### What is expected
Each line from the one containing "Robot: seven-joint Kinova" through the end of the data is to be written out exactly, and nothing more.

── Data segment

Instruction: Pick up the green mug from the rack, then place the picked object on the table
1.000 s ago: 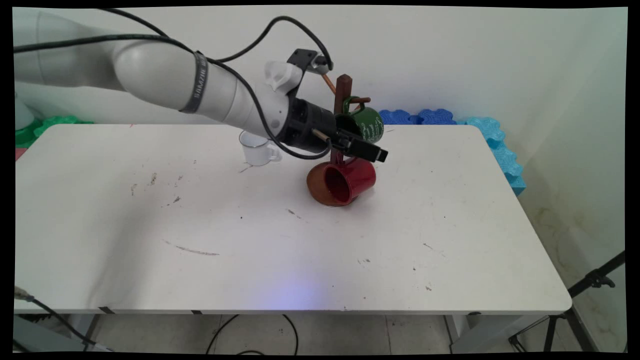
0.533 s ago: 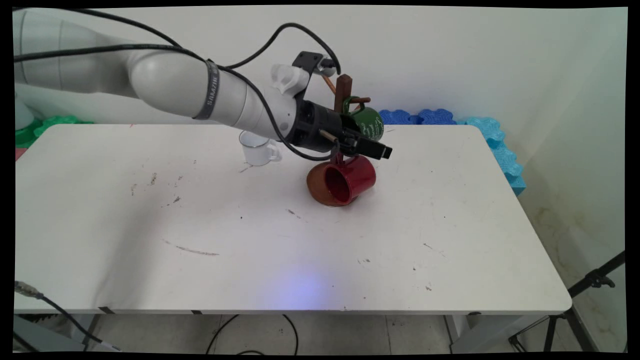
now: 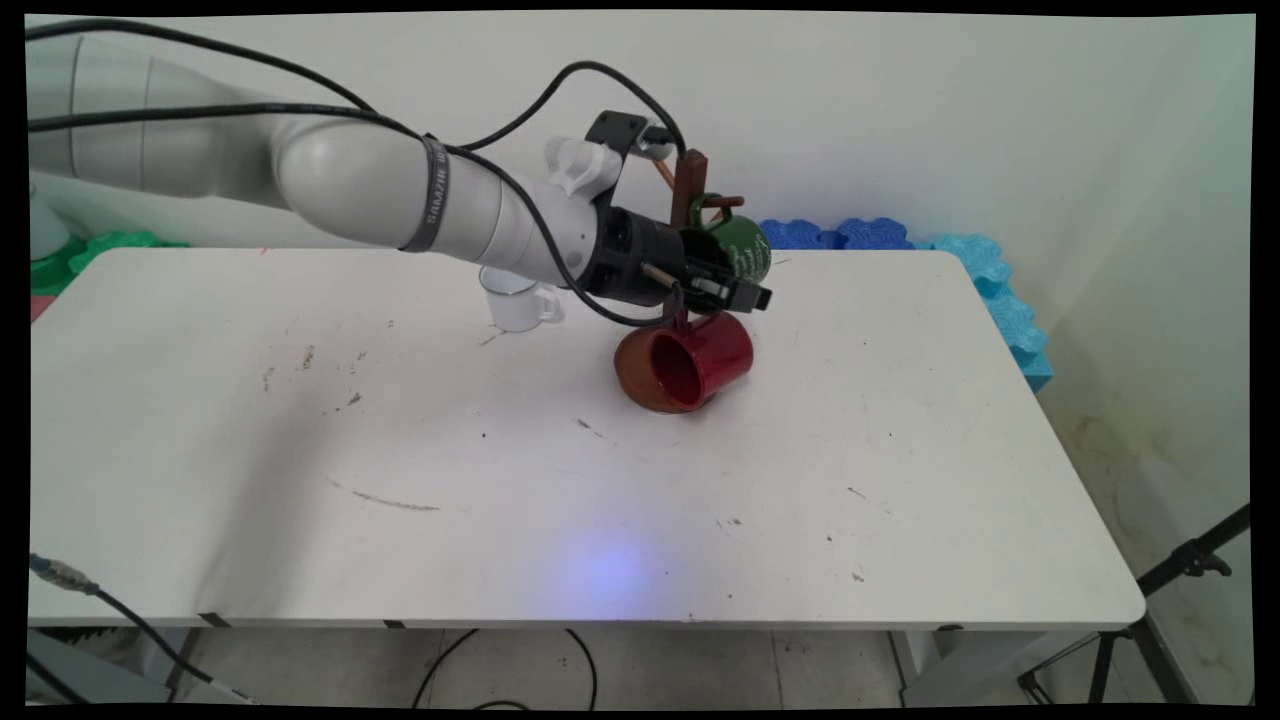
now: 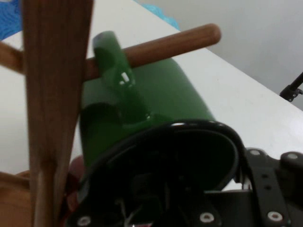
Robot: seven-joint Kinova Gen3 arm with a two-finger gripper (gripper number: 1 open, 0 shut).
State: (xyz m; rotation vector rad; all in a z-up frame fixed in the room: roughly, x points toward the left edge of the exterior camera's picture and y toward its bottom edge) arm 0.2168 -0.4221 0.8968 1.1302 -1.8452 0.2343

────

### Response area
Robot: seven-joint Kinova Gen3 arm with a two-finger gripper (gripper number: 1 open, 0 shut).
State: (xyz m; rotation vector rad; all in a z-up frame fixed in the room: roughly, x points toward the left edge of the exterior camera's picture and y toward its bottom edge) arm 0.2168 -0.4221 0.8968 1.1302 -1.8452 0.2343

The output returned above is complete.